The Object dtype and Performance

The Object dtype and Performance#

When you’re working with a pandas Series or numpy array of integers, all of the entries of those arrays live in the same place in memory. This is because it is easy for a computer to put, say, 100 integers side by side, since it knows that each integer requires exactly 64 bits and so it can put them all end to end and tell the computer that each number starts 64 bits after the last.

But an object array is a little different. Instead of laying all the contents of the array in one place, an object array puts a collection of memory addresses in one place. This is because objects can be of arbitrary size, so you can’t put them all in one place in memory reliably. For example, suppose you had an array that had the following strings: 'this', 'is', 'an', 'array'. The first entry is longer than the second, is the same as the third, and is shorter than the third. You can’t just put them end-to-end and tell the computer “each number starts X bits after the last”.

But you can do that with memory addresses. So an object array is a collection of memory addresses (each the same size) laid end to end.

But that means that to look at the second entry of an object array, you have to go to the second location in the array, read the address, then go to that address. Moreover, because object arrays can hold anything, you could have an integer in the first entry, and a string in the second entry, so you can’t assume that when you see code like:

my_array * 2

that * will mean the same thing for each entry.

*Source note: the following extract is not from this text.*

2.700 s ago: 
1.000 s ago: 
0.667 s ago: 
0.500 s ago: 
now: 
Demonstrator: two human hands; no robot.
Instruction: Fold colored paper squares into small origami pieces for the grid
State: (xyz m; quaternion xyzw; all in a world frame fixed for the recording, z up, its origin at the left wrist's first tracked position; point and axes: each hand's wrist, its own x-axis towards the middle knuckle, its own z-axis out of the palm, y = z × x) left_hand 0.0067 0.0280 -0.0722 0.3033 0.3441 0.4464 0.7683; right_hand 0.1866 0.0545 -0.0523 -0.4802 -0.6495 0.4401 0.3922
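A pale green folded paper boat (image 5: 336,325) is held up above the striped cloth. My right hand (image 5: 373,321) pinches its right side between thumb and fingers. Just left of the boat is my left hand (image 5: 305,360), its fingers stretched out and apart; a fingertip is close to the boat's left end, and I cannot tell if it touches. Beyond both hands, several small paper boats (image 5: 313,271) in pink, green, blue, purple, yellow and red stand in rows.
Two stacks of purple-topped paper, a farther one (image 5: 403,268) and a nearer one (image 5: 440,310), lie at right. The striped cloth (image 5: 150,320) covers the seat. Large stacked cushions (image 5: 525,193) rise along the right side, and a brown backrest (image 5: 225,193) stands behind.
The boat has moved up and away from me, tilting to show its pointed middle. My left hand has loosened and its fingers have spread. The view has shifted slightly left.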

In one entry, you might be doing integer multiplication; in another you might be doing floating point multiplication, in another you may be doubling up a list!

Indeed we can see this is we make a numpy object array full of ints and compare it to a numpy integer array. The both have the same content, but they are organized in memory differently:

import numpy as np

object_numbers = np.array(np.arange(1000000), dtype="object")
numbers = np.arange(1000000)
%timeit object_numbers * 2
15.5 ms ± 155 µs per loop (mean ± std. dev. of 7 runs, 100 loops each)
%timeit numbers * 2
683 µs ± 15.7 µs per loop (mean ± std. dev. of 7 runs, 1,000 loops each)

See? Same operation (doubling each entry of arrays with the integers from 0 to 1,000,000), but the object array operation is ~25x slower.